§ **Try it**
Scan the listing below and copy every line holding "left".
:: Dataset section
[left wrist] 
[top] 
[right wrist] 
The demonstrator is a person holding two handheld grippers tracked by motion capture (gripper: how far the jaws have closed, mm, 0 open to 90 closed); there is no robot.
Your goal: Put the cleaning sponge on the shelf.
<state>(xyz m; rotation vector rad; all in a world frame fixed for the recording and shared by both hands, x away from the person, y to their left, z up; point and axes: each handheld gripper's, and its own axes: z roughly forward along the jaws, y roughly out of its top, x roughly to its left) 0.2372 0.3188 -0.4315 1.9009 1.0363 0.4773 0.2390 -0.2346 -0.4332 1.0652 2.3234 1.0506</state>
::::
§ **Your response**
[left wrist] 
<state>(xyz m; rotation vector rad; all in a world frame fixed for the recording and shared by both hands, x away from the person, y to their left, z up; point and axes: each handheld gripper's, and its own axes: z roughly forward along the jaws, y roughly out of its top, x roughly to its left) 0.2372 0.3188 -0.4315 1.9009 1.0363 0.4773 0.2390 -0.2346 -0.4332 1.0652 2.3234 1.0506</state>

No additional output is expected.